Warren, if you think that the Economist is "terrific... smart, and critical" you are seriously mistaken.
The Economist is the mouthpiece of the London "Loot, Plunder, and insider trading" crowd, just as the Wall St. Journal performs a similar function in the USA, and Murdoch's FOX 'news' (Murdoch now owns WSJ) does to the "SIX-PACK JOE" crowd - DUMBING DOWN voters, citizens, and investors to accept the SWILL that the top 1% want to cram down our throats.
One example is a HIGH SPEED RAIL LINK between NY, Boston, Philadelphia, DC, and Richamond.
THERE IS NO EXCUSE for AMERICA to be TWENTY YEARS behind Europe & Japan in high-speed commuter rail.. except THAT is how the powers-that-be want it. So we must go to crowded airports, wait through demeaning security, and commute from both airports in to town.... because the ECONOMIST type folks (in London, America, elsewhere) put "PRIVATE PROFIT" well above public good.

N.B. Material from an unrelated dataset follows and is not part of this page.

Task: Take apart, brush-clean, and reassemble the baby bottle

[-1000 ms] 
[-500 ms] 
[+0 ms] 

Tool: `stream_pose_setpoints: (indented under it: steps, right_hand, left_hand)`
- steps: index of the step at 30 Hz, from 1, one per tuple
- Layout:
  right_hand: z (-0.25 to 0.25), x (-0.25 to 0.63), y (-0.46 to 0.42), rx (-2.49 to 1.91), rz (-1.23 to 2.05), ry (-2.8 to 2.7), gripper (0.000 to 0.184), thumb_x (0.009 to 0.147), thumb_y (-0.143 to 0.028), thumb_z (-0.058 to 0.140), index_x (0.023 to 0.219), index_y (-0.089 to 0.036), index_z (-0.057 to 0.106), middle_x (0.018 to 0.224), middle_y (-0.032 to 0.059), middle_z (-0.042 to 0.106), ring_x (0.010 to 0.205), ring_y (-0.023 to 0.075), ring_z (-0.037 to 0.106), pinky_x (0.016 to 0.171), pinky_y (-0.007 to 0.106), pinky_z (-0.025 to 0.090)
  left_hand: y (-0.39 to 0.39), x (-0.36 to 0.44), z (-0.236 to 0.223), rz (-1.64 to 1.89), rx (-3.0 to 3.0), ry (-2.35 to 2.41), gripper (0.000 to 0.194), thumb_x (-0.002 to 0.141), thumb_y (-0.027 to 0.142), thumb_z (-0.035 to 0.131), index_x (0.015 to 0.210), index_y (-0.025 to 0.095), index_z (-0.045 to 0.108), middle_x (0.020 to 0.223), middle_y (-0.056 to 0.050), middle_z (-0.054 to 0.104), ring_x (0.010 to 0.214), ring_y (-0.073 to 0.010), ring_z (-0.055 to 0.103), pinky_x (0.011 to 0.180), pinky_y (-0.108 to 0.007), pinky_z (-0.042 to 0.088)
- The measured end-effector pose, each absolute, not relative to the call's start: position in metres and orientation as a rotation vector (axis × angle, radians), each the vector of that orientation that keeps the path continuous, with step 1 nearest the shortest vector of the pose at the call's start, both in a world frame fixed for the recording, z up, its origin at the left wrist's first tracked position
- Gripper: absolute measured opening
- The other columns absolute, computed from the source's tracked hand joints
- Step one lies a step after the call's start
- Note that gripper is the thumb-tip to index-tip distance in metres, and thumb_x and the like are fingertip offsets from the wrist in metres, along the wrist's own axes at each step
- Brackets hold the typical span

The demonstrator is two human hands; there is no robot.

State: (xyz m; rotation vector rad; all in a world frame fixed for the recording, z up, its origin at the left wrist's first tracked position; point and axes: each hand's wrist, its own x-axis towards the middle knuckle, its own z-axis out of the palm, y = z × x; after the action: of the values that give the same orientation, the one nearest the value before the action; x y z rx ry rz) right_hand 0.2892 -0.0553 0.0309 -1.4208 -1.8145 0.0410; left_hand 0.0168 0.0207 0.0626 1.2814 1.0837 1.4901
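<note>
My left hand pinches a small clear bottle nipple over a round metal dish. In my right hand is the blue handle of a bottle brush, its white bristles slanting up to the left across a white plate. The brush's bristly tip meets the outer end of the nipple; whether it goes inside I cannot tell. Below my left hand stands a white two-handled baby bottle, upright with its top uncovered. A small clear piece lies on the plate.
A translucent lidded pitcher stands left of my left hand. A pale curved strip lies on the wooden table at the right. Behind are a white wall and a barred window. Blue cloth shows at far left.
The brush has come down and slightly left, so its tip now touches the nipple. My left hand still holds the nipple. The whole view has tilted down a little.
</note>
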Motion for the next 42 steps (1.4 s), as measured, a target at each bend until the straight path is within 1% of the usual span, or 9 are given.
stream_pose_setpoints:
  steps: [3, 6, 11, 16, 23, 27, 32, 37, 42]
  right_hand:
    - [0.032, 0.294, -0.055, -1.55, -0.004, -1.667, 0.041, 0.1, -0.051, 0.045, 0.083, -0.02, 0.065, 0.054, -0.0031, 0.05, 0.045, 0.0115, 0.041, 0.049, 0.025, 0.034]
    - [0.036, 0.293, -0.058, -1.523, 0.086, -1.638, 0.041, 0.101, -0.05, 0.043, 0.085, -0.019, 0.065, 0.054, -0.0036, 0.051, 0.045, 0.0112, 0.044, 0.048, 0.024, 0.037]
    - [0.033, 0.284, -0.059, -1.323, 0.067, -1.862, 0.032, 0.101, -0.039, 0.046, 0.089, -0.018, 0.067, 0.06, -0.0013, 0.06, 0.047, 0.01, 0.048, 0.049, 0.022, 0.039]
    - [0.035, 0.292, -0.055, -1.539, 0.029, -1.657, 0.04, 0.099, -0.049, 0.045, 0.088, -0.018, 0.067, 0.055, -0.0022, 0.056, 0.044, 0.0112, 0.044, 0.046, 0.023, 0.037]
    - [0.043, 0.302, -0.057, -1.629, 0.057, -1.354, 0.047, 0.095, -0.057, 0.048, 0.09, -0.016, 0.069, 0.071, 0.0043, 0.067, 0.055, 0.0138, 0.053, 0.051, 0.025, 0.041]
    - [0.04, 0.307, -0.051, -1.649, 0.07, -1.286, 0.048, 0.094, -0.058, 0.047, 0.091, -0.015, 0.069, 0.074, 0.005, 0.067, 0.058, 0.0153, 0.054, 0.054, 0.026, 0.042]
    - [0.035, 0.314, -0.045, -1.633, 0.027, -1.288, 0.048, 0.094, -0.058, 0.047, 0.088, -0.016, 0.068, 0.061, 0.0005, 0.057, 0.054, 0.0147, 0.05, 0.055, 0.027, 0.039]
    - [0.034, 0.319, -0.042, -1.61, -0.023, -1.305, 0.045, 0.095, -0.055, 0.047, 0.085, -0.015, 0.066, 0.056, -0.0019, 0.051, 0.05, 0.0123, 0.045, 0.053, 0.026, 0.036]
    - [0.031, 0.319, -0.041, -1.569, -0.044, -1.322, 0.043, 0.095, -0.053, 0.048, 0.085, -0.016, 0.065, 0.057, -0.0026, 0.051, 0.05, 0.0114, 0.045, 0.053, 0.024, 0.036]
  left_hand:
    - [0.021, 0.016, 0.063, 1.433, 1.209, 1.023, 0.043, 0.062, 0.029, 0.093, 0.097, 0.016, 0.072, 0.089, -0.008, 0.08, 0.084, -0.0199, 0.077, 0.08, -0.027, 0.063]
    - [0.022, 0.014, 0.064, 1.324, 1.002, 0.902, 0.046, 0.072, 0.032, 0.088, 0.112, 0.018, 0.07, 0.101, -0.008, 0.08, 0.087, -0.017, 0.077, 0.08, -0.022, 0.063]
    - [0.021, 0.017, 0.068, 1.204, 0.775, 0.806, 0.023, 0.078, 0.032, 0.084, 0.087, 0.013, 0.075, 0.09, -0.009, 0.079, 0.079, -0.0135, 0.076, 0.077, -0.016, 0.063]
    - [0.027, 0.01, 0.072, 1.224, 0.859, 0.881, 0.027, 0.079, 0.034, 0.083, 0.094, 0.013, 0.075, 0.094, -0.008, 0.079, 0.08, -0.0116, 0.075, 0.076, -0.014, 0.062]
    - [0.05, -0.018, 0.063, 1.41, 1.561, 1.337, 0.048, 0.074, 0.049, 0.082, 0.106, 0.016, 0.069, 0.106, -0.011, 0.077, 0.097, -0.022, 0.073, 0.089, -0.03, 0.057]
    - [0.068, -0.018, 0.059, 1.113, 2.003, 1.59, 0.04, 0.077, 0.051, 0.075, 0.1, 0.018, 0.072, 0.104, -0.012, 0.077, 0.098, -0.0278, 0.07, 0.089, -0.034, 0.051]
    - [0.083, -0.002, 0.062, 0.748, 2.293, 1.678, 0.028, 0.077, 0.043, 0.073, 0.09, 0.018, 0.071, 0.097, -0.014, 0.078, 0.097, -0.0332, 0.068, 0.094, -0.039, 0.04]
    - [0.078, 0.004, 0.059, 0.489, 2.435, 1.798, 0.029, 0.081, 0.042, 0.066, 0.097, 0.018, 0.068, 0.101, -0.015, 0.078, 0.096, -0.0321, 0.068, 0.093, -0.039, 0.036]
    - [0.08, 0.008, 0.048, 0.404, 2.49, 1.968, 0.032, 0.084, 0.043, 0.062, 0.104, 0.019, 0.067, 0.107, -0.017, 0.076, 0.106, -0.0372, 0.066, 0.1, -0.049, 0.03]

Speaking of, under the geniuses of US financial and government management these past two decades.. America is GOING OUT OF THE astronaut SPACE LAUNCH BUSINESS in 2010!! We will close down the Space Shuttle, and start using.. RUSSIAN launchers and facilities!!!!
http://www.iht.com/articles/2008/10/05/america/gap.php
The ECONOMIST has been at ground zero for this BUSH MARKET MELTDOWN, and they most certainly have NOT been sounding the alarm (until now).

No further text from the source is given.